On Dec. 21, ministers and civil society representatives attended the official opening of Street 306.

Nevine Game, CEO of SMEDA, which provides technical and financial support for the startups, told the local press that the project aims at providing venues for urban food carts. Game said that Street 306, which presently has 30 food carts, is expected to become the largest venue for food and beverage providers in Egypt and the Middle East.

Street 306 also provides a space for carts selling books and handmade items. Mohamed Aboelsoud’s Books Bike, which has been roaming the streets of Cairo since 2016, also got a spot on Street 306. “The goal of our project is to break the barrier between people and books,” Aboelsoud, the cofounder of the Books Bike project, told Al-Monitor. Books Bike provide the public with a large selection of books, including youth and adult literature, history books and art books.

Ahmed el-Shami, an economist and professor of feasibility studies at Ain Shams University, told Al-Monitor that the initiative launched by the government would not only create more jobs for young people, but it would also boost the national economy through the integration of the informal economy, by providing licenses to the small businesses that are part of the country's shadow economy.
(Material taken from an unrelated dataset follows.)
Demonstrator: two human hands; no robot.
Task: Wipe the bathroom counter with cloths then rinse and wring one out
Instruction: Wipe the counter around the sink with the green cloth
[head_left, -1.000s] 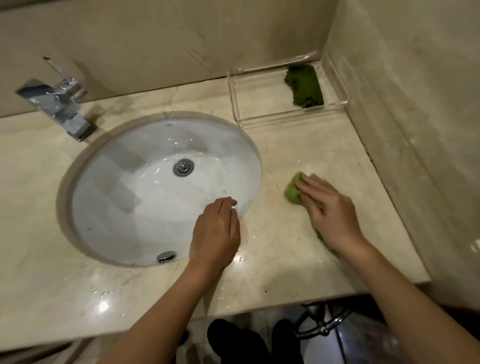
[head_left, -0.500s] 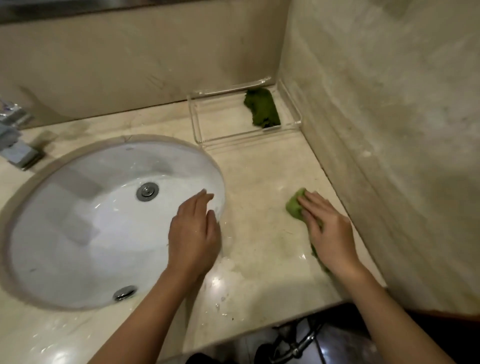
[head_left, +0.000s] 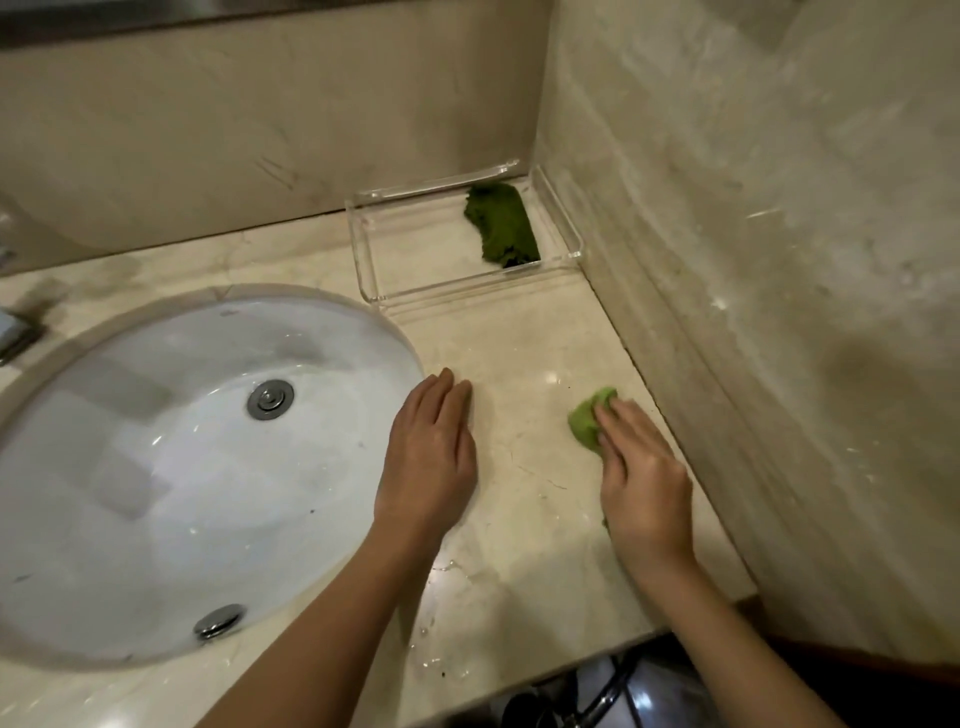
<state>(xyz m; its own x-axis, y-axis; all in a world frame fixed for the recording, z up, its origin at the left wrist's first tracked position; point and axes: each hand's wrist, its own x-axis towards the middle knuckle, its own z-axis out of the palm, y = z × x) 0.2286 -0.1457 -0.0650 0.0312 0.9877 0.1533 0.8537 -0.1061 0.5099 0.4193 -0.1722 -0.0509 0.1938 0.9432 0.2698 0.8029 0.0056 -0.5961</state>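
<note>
- Counter (head_left: 519, 338) of pale beige marble, glossy and faintly veined; water beads and dark specks towards the front edge.
- Faucet (head_left: 15, 332) at the far left, squared grey metal, mostly cut off by the frame.
- Sink (head_left: 104, 519), oval, white glazed, set under the marble; smooth bowl with a wet sheen; round chrome drain stopper (head_left: 270, 399) at the bottom; smaller chrome overflow cap (head_left: 218, 621) on the near wall.
- Left hand (head_left: 431, 457) palm down on the marble just right of the sink rim; fingers straight, close together, lying flat; holding nothing.
- Clear tray (head_left: 363, 260), rectangular, thick acrylic with rounded corners and low walls; pushed into the back right corner of the counter.
- Dark green cloth (head_left: 501, 223), nubbly, crumpled into a long strip; lying inside the tray along its right side.
- Light green cloth (head_left: 589, 423), soft and bunched, on the marble near the counter's right edge, well apart from the tray; a rounded lump showing beyond the fingertips, a thin sliver showing beside the wrist.
- Right hand (head_left: 644, 483) laid over the light green cloth; fingers nearly straight, pressing it down against the counter.
- Right wall (head_left: 779, 260) of similar beige stone, duller, scuffed and streaked; stepped ledge running along its foot where it meets the counter.
</note>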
“The informal economy is worth billions of Egyptian pounds and by integrating it into the national economy the country will hugely benefit financially,” he said.

In 2017, then-Prime Minister Sherif Ismail said that the informal economy was worth 1.8 trillion Egyptian pounds ($100 billion), or 40% of the gross domestic product.

In recent years, the Egyptian government has been supporting entrepreneurs and startups by providing training programs and financial support. In November 2018, Egypt also opened the first regional center for supporting entrepreneurship and innovation in the Middle East and North Africa.